Clichés
No hay por qué renunciar a la aspiración de hallar producciones que conjuguen entretenimiento con ganancias intelectuales y nuevos horizontes espirituales–, difícilmente pasen inadvertidas fórmulas y códigos que por su reiteración sacan de paso a cualquiera
Por mucho que el telespectador se meta de cabeza en el vórtice de las tramas y sitúe como prioridad entretenerse, pasarla bien en el tiempo libre –aun cuando no hay por qué renunciar a la aspiración de hallar producciones que conjuguen entretenimiento con ganancias intelectuales y nuevos horizontes espirituales–, difícilmente pasen inadvertidas fórmulas y códigos que por su reiteración sacan de paso a cualquiera.
Del cine a la pequeña pantalla han emigrado acciones acuñadas como maneras únicas de mostrar rabia o impotencia: emprenderla a puñetazos contra paredes y puertas, tirar de manteles para arruinar vajillas y banquetes, arrojar sillas, jarrones u otro objeto al alcance de la mano. Y no es asunto que competa solo a personajes masculinos; en la telenovela turca de turno, una fina dama hizo trizas la habitación dispuesta para el vástago que no podía concebir.
A algunos guionistas les falla la imaginación al basar los enredos en la escucha detrás de puertas. De seguro el telespectador ha asistido más de una vez, dentro de una misma telenovela, a revelaciones insospechadas –aunque previsibles– por parte de personajes que confiesan culpas o situaciones que llegan al oído de un tercero apostado –voluntariamente o no– en las sombras.

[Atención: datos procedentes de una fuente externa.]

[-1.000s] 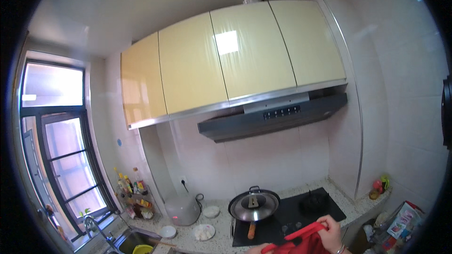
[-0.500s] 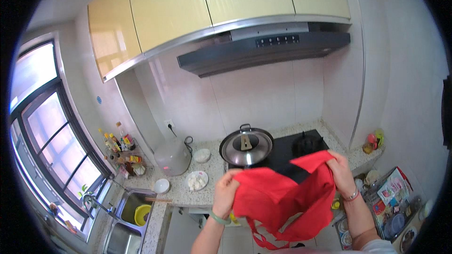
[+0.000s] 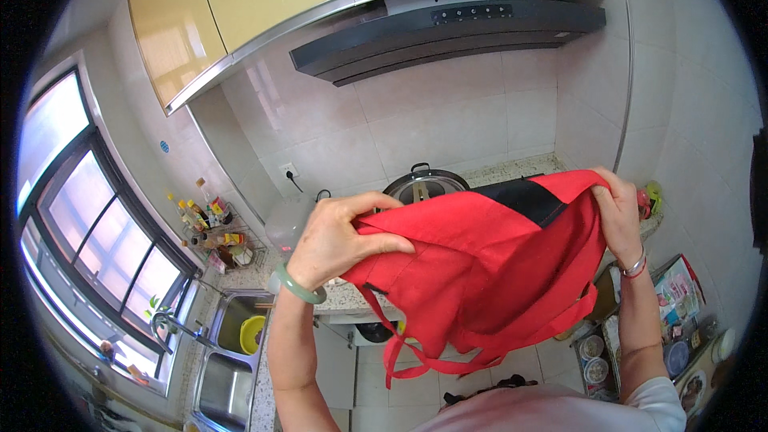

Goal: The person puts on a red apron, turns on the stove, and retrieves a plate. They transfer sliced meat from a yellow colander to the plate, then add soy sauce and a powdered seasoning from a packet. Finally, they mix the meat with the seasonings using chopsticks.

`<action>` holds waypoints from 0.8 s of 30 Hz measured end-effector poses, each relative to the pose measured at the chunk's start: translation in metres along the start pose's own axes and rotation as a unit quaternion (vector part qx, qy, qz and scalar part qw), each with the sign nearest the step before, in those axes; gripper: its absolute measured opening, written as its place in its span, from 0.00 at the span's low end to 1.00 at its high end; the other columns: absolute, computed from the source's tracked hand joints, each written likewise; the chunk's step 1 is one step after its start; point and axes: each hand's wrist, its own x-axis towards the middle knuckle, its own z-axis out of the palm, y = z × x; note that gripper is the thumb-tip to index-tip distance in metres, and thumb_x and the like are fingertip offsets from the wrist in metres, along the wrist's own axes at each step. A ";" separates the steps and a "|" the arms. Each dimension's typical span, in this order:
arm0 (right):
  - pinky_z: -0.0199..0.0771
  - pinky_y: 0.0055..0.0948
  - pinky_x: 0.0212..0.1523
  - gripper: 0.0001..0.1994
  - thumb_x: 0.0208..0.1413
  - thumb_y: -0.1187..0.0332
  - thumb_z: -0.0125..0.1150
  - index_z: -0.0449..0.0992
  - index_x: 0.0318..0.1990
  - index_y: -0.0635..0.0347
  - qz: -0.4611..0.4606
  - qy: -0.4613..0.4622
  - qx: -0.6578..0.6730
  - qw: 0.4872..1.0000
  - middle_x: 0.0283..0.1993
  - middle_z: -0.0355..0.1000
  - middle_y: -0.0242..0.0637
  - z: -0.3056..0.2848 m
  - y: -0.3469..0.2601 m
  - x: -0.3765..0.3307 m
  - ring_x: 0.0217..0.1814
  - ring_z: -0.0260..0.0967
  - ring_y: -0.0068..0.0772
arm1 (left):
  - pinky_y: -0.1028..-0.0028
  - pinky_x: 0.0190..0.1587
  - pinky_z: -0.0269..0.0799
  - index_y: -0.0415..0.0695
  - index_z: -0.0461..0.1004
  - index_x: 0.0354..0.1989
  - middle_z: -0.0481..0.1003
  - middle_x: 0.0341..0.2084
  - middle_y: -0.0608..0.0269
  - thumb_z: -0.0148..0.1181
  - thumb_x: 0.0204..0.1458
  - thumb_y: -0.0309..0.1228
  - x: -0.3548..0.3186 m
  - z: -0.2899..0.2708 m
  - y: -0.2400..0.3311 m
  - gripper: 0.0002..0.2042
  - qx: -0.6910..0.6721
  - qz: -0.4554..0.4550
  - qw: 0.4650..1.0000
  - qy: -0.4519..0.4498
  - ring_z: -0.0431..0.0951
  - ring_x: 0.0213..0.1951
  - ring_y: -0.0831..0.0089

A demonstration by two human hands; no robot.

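A red cloth apron with a black panel near its upper edge hangs spread between my two hands. Its thin red straps dangle below, on the left. At its upper left corner my left hand, a green bangle on the wrist, pinches the cloth between thumb and fingers. My right hand is closed on the upper right corner, with a bracelet on that wrist. Behind the raised cloth, the wok with its lid is partly covered, and most of the hob is hidden.
At left is a steel sink with a yellow basin. A rack of bottles stands by the window. The range hood hangs above the hob. Jars and packets fill a shelf unit at right.
Both hands have lifted the red apron higher and drawn it wider, so the black panel shows and the apron now covers much of the hob. The view has tilted down.
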 end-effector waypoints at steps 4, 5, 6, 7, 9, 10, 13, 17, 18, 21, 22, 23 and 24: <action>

Detengámonos en las cortinas, imágenes que separan una y otra acción en la narración. En la factoría Globo constituye un lugar común apelar al paisaje urbano carioca cuando las telenovelas tienen lugar en ese entorno. Tomas aéreas de Río de Janeiro –Copacabana, Ipanema, el Pan de Azúcar y el Cristo del Corcovado– insertadas hasta el cansancio, sin el menor peso en la progresión dramática. Más de una producción cubana se ha contaminado con el abuso de postales del Malecón, el Vedado y la bahía habanera.
No es privar a una ciudad de un justificado protagonismo. Un buen ejemplo se tiene en Manhattan (1979), de Woody Allen, repasada hace apenas unos días en la serie sobre el artista estadounidense que Multivisión está transmitiendo con frecuencia semanal. Entre los realizadores cubanos, al menos dos se salen del tópico: Magda González Grau (Calendario) y Rudy Mora (Primer Grado) no han caído en la trampa retórica aludida.
Ya que hablamos de retórica en el uso de clichés, vayamos de nuevo al culebrón turco que mantiene en vilo a un sector de la audiencia doméstica, Una parte de mí. Saque cuenta de las tomas en primer plano antes y después de las acciones; los rostros congelados, artificialmente sometidos a expresiones maniqueas, en medio de una banda sonora enfática y monotemática. ¿Voluntad de estilo o pobreza narrativa? Me inclino por lo segundo. El poeta chileno Vicente Huidobro decía que el adjetivo, cuando no da vida, mata. Lo mismo sucede con los clichés.